I think of writing to the boyfriend of that time and asking him to send a DVD of the 20-minute black-and-white 16mm movie we made in the mid-seventies, just so I could watch myself as a 19-year-old. He wrote the script in one night on his electric typewriter that was on a small table pressed up against the wall right by the door of his scruffy studio apartment on a poor street in New Haven. Everything he owned or was part of seemed extravagantly more important and delicious than anything I had or knew. His electric typewriter, his own apartment, his cotton smocks from Guatemala given to him by a stepmother. The way he stayed up all night to write.

Making the film together is not really the right phrase. He wrote the thing then told me what to do when the camera was on me, which was all the time. I was the only main character. In the movie I am a girl who plays Russian Roulette and go to a shrink alot. It was demanding going through all the scenes, getting the props, showing up. His movie dominated our summer. It hadn’t started out that way.

I was going to spend the summer in Manhattan, live in the empty apartment of his childhood, work at the front desk of the newly opening U.N. Plaza Hotel, a fancy hotel that I had bought two suits for with my mother in the White Plains Macy’s – a white linen suit and a navy blue one, tailored and trim. I was going to make money, but Jeffrey careened when I told him. We had been together a year, though always apart because of school. Now he freaked on me, grew cold, wove a sticky impervious web around me the only way being to quit the job before it began, signing up instead for summer school at his campus where he was going to be because he wanted some film credits – his school being the one school my father had wanted me to attend because it was the only school my foreign father knew, my father such a stranger still after 20 years to American culture, only knowing Yale because his uncle something, something, something – somehow my father in his earliest years in the States, in his twenties, had washed up in New Haven, had a mentor there, had found a little community there in grad school for awhile, met my mother during that time, overdosed on pills there but survived. Always talked about this school as the only school and so of course when I suggested summer school there, there were no questions.

Just ease my boyfriend’s angst. Just quiet him down. Just get it back to how it was before I got the hotel job. It worked kind of. The immediate crisis stopped. I gave in.

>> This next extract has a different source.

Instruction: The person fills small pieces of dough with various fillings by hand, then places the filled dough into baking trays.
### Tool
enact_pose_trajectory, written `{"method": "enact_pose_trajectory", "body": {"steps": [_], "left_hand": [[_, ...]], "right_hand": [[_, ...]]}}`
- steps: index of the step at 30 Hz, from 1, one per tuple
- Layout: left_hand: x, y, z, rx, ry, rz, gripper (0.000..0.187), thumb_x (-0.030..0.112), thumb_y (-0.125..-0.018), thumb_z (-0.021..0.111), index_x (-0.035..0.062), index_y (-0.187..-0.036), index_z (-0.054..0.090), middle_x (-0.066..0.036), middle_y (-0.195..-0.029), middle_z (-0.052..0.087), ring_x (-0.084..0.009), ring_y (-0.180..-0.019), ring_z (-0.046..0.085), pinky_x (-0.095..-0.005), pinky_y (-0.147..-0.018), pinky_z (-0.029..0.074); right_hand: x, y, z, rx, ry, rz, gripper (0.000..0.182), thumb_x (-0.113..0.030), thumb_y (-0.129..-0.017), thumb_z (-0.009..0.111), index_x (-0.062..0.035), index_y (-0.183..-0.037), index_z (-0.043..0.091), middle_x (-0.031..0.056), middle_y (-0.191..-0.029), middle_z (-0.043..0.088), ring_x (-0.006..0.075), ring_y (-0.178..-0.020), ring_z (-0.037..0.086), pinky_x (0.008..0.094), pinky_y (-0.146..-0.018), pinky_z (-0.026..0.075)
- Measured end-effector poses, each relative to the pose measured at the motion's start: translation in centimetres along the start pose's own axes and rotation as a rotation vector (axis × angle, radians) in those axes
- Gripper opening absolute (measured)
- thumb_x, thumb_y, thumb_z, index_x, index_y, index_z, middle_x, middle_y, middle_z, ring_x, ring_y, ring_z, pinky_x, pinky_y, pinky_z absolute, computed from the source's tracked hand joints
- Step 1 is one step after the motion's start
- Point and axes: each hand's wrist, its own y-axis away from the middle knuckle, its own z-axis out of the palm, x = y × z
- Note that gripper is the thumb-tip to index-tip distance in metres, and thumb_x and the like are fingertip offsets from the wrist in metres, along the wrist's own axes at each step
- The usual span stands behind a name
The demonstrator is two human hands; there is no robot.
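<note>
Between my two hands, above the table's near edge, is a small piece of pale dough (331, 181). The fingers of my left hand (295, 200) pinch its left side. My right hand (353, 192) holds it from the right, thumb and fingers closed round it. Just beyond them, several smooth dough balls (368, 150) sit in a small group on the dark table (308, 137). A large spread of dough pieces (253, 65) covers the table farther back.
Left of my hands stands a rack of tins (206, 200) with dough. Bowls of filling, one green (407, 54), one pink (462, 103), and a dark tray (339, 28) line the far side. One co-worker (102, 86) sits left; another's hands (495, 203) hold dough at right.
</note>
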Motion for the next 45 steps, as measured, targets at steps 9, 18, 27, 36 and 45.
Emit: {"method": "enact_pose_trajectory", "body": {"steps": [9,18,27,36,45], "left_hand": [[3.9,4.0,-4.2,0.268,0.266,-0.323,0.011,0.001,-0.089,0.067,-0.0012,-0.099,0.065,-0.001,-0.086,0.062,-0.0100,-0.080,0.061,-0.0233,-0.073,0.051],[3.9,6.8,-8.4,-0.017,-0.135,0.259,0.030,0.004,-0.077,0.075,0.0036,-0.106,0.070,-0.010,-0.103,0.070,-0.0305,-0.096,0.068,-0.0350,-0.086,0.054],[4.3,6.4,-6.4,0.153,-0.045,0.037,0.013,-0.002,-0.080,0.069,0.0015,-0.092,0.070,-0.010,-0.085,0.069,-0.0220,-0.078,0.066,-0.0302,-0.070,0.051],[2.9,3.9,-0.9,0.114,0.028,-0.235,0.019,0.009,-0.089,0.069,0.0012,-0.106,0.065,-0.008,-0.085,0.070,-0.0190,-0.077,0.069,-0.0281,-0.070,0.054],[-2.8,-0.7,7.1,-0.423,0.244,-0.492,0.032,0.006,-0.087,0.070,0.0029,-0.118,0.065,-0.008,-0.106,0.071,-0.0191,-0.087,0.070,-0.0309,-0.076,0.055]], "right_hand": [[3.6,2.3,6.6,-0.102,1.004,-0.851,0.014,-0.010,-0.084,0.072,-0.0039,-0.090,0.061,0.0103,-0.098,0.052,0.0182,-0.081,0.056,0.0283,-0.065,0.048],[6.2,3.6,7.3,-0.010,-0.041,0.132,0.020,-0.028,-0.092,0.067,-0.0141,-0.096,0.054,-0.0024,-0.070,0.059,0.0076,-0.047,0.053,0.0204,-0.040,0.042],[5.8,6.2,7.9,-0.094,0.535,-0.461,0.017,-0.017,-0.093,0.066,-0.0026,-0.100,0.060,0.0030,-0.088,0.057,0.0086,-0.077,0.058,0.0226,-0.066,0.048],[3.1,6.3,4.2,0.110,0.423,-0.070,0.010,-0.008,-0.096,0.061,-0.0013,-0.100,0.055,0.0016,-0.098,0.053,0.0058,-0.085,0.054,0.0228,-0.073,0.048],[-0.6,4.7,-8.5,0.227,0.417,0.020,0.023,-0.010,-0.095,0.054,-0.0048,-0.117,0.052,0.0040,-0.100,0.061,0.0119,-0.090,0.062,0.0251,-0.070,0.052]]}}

I had been giving reading lessons to a man in New York City in the abandoned apartment of my boyfriend’s childhood. I told the man that I would have to stop the lessons because I wasn’t stayed after all. I was going to go to my boyfriend’s school. The man looked confused and I knew my story didn’t hold water. I had spent my mother’s money on two suits that now I didn’t need. She shrugged. I was a teenager. They’re crazy.